Soybean futures are currently steady to slightly higher with the August contract up as much as 3 3/4 after small losses on Thursday.  Weekly export sales totaled 909,000 MT, including 548,900 MT in fresh bookings to China, and new-crop sales to Japan amounting to 20,800 MT.  Chinese weekly buying continues to be larger than cancelations.  While the EPA denied that the new rule on importing Argentine biodiesel would result in many additional imports, the soy oil market was down sharply anyway. Brazilian soybean harvest is estimated to be 6% completed.  AgroConsult is projecting a 94 MMT crop, lower than the recent estimates from USDA and CONAB but still a record.


Wheat futures are trading mostly 2 to 4 cents higher this morning after higher closes on Thursday.
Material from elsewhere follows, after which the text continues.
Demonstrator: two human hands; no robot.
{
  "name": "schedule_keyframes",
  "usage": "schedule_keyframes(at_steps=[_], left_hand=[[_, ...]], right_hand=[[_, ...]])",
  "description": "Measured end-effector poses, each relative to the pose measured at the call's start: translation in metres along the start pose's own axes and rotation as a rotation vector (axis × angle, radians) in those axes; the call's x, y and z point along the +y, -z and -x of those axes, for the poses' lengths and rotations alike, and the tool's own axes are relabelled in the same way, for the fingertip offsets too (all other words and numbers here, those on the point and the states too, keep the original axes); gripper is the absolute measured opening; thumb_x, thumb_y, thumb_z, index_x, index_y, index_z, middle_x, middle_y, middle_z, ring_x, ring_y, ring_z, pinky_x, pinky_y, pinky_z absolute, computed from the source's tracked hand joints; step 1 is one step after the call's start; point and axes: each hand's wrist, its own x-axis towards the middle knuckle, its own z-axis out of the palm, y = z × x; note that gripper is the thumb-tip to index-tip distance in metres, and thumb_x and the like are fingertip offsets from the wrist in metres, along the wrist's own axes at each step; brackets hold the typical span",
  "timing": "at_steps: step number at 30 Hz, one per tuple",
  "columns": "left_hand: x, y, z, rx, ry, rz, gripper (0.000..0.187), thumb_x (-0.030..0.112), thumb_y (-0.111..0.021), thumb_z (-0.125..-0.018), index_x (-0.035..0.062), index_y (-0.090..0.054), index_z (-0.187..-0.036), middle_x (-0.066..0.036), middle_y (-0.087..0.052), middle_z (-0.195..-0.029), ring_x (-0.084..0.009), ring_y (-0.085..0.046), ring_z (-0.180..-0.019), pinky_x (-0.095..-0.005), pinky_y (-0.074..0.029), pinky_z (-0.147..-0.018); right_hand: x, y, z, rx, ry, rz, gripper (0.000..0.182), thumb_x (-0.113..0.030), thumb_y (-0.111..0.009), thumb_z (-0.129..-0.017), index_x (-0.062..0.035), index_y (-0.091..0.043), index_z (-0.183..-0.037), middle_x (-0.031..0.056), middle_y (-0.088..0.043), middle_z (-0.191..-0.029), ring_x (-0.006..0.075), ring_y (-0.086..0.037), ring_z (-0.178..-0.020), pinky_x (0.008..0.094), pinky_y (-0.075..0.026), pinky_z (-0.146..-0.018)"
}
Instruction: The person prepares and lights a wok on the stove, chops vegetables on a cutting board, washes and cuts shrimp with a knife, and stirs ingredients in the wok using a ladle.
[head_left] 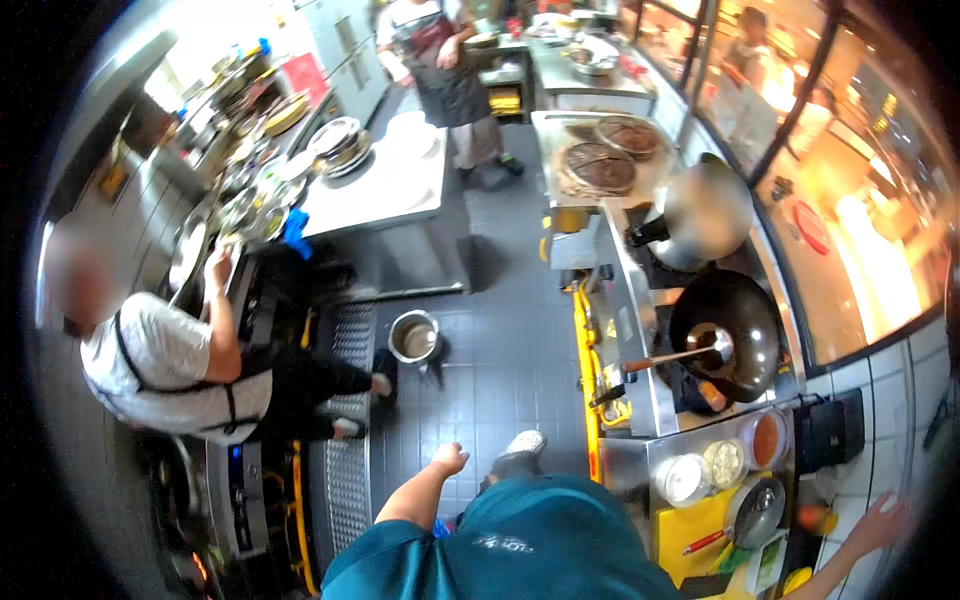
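Entered for left hand [450, 459]: bare, reached out low at lower centre above dark, smooth floor tiles [490, 380]. Saw fingers bent loosely inward; could not tell whether open or closed. Entered for right hand [880, 522]: bare, stretched to lower right before glossy white wall tiles [885, 400], with fingers spread wide, slightly blurred.

Listed nearest right hand, on brushed-steel worktop [665, 447] at lower right: small round pan [758, 512] with slim red handle; flat yellow board [690, 535], partly beneath pan; three round tubs in a row, namely white-filled tub [685, 480], tub of pale chunks [724, 463] and tub of orange-red sauce [766, 440].

Listed above, on range: deep black wok [700, 300], glossy and bowl-shaped, with wooden-handled ladle [665, 361] laid across rim; paler metal wok [725, 225] behind.

Listed nearest left hand: cylindrical steel pot [414, 337], on floor near centre, beside ribbed metal grating [347, 440].

Noted at left: person [180, 365] in white cloth top with dark straps. Noted at top: second person [440, 60] in dark apron.
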Motion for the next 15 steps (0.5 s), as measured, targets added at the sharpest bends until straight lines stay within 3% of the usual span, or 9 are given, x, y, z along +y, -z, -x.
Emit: schedule_keyframes(at_steps=[4, 8, 15], left_hand=[[0.003, 0.036, -0.032, -0.037, -0.04, -0.061, 0.052, 0.043, -0.06, -0.09, 0.0027, -0.064, -0.123, -0.022, -0.063, -0.126, -0.0372, -0.059, -0.119, -0.0445, -0.047, -0.101], [-0.017, 0.052, -0.062, -0.021, -0.08, -0.106, 0.051, 0.044, -0.059, -0.09, 0.0034, -0.065, -0.121, -0.022, -0.064, -0.125, -0.0374, -0.06, -0.118, -0.045, -0.048, -0.101], [-0.02, 0.08, -0.109, -0.206, -0.093, -0.284, 0.051, 0.043, -0.057, -0.092, 0.0027, -0.063, -0.122, -0.022, -0.063, -0.127, -0.0378, -0.06, -0.118, -0.045, -0.048, -0.1]], right_hand=[[-0.021, 0.068, 0.013, 0.092, 0.024, -0.159, 0.047, -0.027, -0.054, -0.102, -0.0182, -0.046, -0.147, 0.016, -0.044, -0.149, 0.0321, -0.042, -0.138, 0.0493, -0.037, -0.11], [-0.036, 0.12, 0.022, 0.115, 0.058, -0.157, 0.046, -0.023, -0.054, -0.102, -0.0172, -0.047, -0.147, 0.0161, -0.041, -0.151, 0.035, -0.041, -0.138, 0.0505, -0.037, -0.111], [-0.031, 0.19, 0.045, 0.056, 0.069, -0.082, 0.048, -0.016, -0.056, -0.1, -0.0133, -0.046, -0.147, 0.017, -0.04, -0.151, 0.0362, -0.041, -0.137, 0.0489, -0.039, -0.111]])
The US drought monitor showed abnormally dry conditions expanding in some of the major winter wheat production areas, and the unusually warm temperatures favor more plants breaking dormancy.  USDA weekly net export sales for the week ending January 22 were 565,400 MT, the largest weekly total reported since September 4, 2014.  Saudi Arabia is tendering for 660,000 MT of wheat from optional origins.


Cattle futures were lower yesterday despite indications that early week cash cattle trade was not indicative of the trend for the week. Light cash cattle trade was being reported Thursday at $159-160, with more volume asking $161. Northern bids are in the $252 area but the asks are $258-260.  Wholesale beef prices were lower yesterday, with Choice boxes averaging $244.59, down $2.70 on the day, and Select boxes off $2 at $238.34.

Lean Hogs

Lean hog futures were lower on Thursday, and gave back a big chunk of the rally from Wednesday.  April kept a lot more of the gain than did February.  The average pork carcass cutout value is $78.30, down $2.03 on Thursday after a disappointing weekly export sales report and large slaughter numbers. USDA estimated week to date slaughter is 1.72  million head, 1.36%  above a week earlier and just shy of 10% above a year ago. Iowa/Mnnesota live-basis cash prices are reported at $67.45, up a penny. Western Corn Belt prices rose 36 cents to $67.38, and Eastern Corn prices were not reported today.  The CME lean hog index stands at $72.14, down 37 cents from the previous two-day average but still well above the futures.


Cotton futures are trading22 to 34 points lower this morning.  All cotton export commitments soared over the past three weeks to 9.162 million RB, 94% of the USDA estimate for the marketing year. At 546,174 bales, the net sales figure this morning was up 16% from last week, with another 12,600 RB booked for 2015/16.  US unemployment is the lowest since 2008, suggesting more buying power. On the other hand, what is bought might be imported because of the strong dollar. New certified cotton stocks continue to be added, with 1,257 yesterday, bringing the total stocks to 58,580 and more than 3,500 awaiting review.  USDA put the AWP for this week at only 44.99 despite the rally on Wednesday. The LDP through Feb 5 will be 7.01 cents.